## Proposed changes
Addressing issues found trying to run the dependency parser on MIOpen:
- Ninja is recording the full path, e.g.: [json]
```
"file_to_executables": {
"/home/rspauldi/repos/rocm-libraries/projects/miopen/include/miopen/miopen.h": [
```
- Running git in monorepo reports the full _relative_ path, e.g.:
```
"projects/miopen/include/miopen/miopen.h"
```
Of course, `git diff` also returns all files modified in every other
project's commits. These are filtered out as early as possible.
This solution searches for `rocm-libraries` in the `parsing` step, and
if found extracts the project name and stores it in
`enhanced_dependency_mapping.json`. Leading folders are truncated from
each file path, up to and including the project name. This allows
`_is_project_file` to remain unchanged.
The `selection` step then retrieves the project name from the json if it
is defined, and truncates the project folder from the `git diff` output
so the filenames exactly match the json entries.
## Checklist
Please put an `x` into the boxes that apply. You can also fill these out
after creating the PR. If you're not sure, please don't hesitate to ask.

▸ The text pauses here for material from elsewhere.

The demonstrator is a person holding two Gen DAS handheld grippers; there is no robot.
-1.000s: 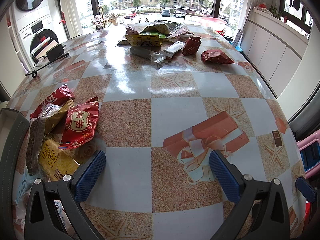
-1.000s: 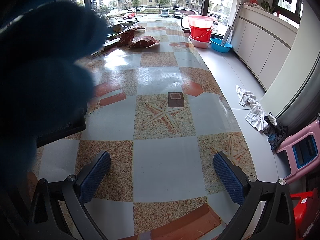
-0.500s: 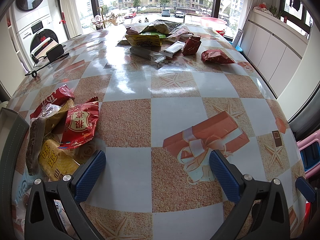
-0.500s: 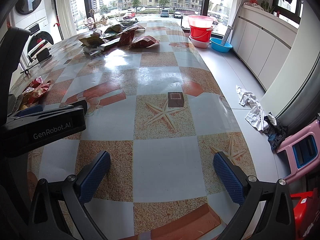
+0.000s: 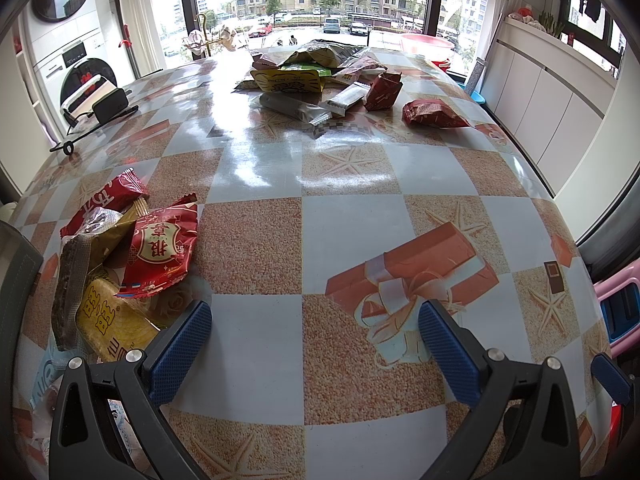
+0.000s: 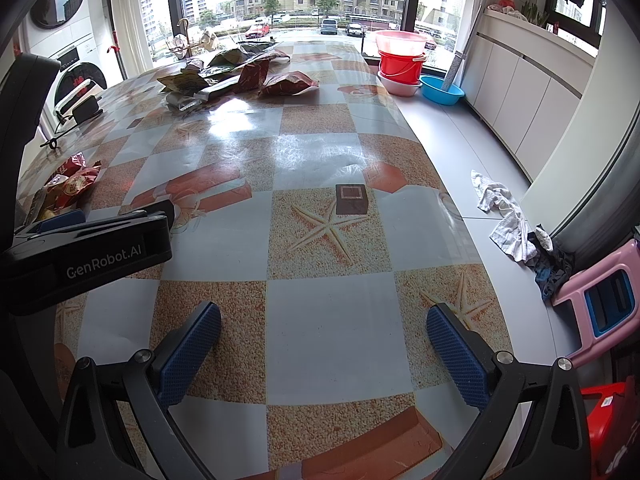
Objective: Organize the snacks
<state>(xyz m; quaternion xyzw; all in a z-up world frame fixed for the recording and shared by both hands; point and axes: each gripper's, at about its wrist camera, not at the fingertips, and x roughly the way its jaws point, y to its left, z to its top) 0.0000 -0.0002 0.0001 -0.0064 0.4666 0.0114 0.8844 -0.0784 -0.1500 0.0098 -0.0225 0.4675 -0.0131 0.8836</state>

- [ ] I have added tests relevant to the introduced functionality, and
the unit tests are passing locally
- [ ] I have added the test to REGRESSION_TESTS list defined at the top
of CMakeLists.txt in tests/CMakeLists.txt, **IF** the test takes more
than 30 seconds to run.
- [X] I have added inline documentation which enables the maintainers
with understanding the motivation
- [ ] I have removed the stale documentation which is no longer relevant
after this pull request
- [ ] (If this change is user-facing) I have added release notes which
provide the end users with a brief summary of the improvement from this
pull request
- [ ] I have run `clang-format` on all changed files
- [ ] Any dependent changes have been merged
## Discussion
Successfully runs on rocm-libraries MIOpen PRs and produces a list of
tests. I haven't verified the results yet.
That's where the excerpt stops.